"Ist es eigentlich in Ordnung, aus reiner Freude am Genuss ein fühlendes Wesen in einen Topf mit kochendem Wasser zu werfen?"
Wallace machte sich in diesem glänzend geschriebenen Essay für ein Lifestyle-Magazin philosophische Gedanken darüber, ob die Sauerei, die mit Hummeressen verbunden ist (nie gibt es genügend Servietten!) sich lohnt und überdies moralisch vertretbar ist. Er dachte über die mutmaßliche Schmerzempfindlichkeit dieser Kreatur nach, verwickelte sich dabei in Widersprüche, hatte keine Lösungsansätze und stellte resignierend fest, dass uns "die Schmerzen anderer Lebewesen grundsätzlich ... verschlossen bleiben." Dabei entlarvte er einmal mehr, dass unsere Moral oft nicht über Verbales hinausgeht. Diese Welt ist zu kompliziert, klare Antworten will kaum einer geben und die, die es tun, wie beispielsweise die Aktivisten der Tierschutzorganisation PETA, waren ihm wegen ihrer so einfachen wie radikaler Schwarz-Weiß-Malerei unsympathisch. Gleichfalls unsympathisch erschienen ihm aber auch die saturierten, überreizten und ständig den Kick nachjagenden "Feinschmecker".

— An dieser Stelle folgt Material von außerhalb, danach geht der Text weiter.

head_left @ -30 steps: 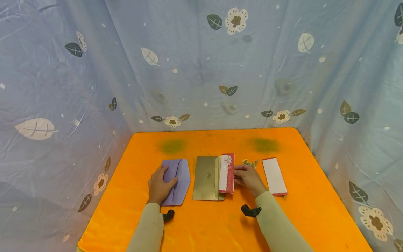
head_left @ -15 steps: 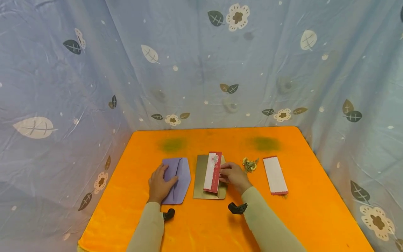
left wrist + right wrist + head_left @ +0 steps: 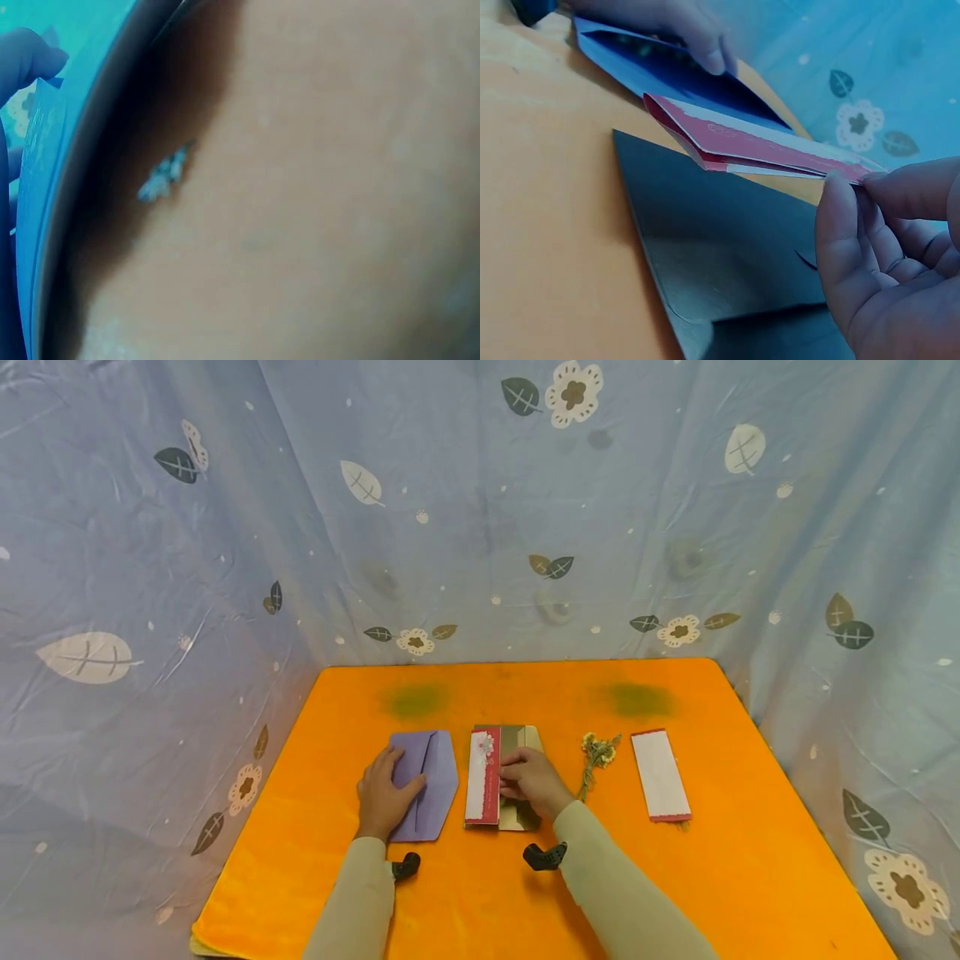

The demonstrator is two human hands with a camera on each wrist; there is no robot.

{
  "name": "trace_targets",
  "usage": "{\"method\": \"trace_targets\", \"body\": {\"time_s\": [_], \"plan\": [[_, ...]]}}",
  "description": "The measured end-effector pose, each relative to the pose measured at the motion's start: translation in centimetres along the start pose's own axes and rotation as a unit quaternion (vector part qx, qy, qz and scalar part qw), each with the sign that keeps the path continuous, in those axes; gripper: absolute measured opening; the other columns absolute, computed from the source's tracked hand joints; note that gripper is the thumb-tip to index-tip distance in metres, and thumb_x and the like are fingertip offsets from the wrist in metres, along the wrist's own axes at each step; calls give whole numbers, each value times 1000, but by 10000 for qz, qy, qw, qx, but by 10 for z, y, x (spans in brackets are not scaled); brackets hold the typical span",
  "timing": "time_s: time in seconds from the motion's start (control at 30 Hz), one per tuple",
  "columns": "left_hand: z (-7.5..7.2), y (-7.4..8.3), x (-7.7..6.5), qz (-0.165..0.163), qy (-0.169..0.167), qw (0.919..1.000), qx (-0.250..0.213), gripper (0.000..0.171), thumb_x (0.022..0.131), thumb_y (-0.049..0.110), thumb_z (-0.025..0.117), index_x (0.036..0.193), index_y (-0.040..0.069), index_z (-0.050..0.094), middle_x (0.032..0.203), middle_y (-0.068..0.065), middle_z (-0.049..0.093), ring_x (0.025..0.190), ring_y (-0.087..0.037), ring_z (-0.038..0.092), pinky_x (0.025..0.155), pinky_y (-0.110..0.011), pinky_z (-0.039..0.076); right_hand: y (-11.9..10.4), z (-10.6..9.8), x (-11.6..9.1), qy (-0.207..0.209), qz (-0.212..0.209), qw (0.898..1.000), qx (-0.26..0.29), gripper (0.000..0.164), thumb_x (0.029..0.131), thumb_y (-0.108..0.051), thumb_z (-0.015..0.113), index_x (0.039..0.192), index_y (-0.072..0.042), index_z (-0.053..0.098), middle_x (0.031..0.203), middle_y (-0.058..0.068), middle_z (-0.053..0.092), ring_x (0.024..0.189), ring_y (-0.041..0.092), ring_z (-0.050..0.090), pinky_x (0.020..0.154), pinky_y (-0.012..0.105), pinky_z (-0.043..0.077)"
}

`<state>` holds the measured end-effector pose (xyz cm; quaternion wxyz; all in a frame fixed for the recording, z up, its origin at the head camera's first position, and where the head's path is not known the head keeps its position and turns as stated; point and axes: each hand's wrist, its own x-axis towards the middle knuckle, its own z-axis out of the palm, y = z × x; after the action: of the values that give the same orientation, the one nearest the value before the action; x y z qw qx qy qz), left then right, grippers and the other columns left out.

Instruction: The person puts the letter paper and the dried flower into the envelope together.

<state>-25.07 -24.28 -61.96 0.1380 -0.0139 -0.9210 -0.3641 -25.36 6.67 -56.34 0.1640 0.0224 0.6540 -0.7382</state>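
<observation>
My left hand [image 3: 384, 793] rests on a purple envelope [image 3: 437, 777], thumb spread across its front. In the right wrist view this envelope [image 3: 757, 105] shows a parted edge with yellowish-green specks within. My right hand [image 3: 531, 779] pinches the right edge of a folded red-and-white card [image 3: 480, 777] with a flower design. The card is over the left part of a gold envelope [image 3: 513, 737], its flap opened to the right. In the right wrist view, the card [image 3: 757, 146] is tilted above the gold envelope [image 3: 720, 247].
A sprig of small yellow flowers [image 3: 597, 752] lies right of the gold envelope. Farther right, a second white card with red ends [image 3: 660, 777] lies with stem tips showing beneath. Orange cloth [image 3: 510, 902] covers the table; a patterned curtain [image 3: 465, 527] surrounds it.
My right hand has carried the card leftward from the gold envelope's right side to its left part, uncovering the flower sprig. My left hand has stayed on the purple envelope.
</observation>
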Motion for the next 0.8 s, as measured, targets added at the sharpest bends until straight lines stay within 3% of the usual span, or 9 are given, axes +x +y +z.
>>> {"method": "trace_targets", "body": {"time_s": [0.3,0.8], "plan": [[1,-1,0,-8,65,10000,-75,74,93,41,82,155,6,59,165,-20,46,150,-46,38,116,-66,22,8,21,5,-110,59,9998,141,14,106,2,63,118,9,61,105,20,67,77,23,71,77,37,64],[0,0,0,-177,174,9992,-314,72,94,41,82,154,8,59,165,-18,46,149,-44,39,121,-65,18,15,59,6,435,88,9989,171,17,107,1,62,123,7,61,108,20,67,80,26,72,78,39,64]]}}
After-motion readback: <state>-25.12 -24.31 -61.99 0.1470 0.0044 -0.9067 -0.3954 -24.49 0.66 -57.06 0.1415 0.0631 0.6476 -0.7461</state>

Diese Zweifel und Kontroversen sind nun Lichtjahre von David Foster Wallace entfernt. Er, der sich das eigene Leben nicht leichtgemacht hat, schied letztes Jahr durch Freitod aus dieser Welt. Ob er es tat, weil er schwere Depressionen hatte, weil er zu dünnhäutig fürs Leben war oder aus verborgenen Gründen, wer weiß das schon. Nicht nur die Schmerzen anderer Lebewesen bleiben uns letztendlich fremd. Sicher ist, dass mit ihm ein außergewöhnlicher Schriftsteller ging. Ich hätte noch viel mehr aus seiner Feder lesen wollen.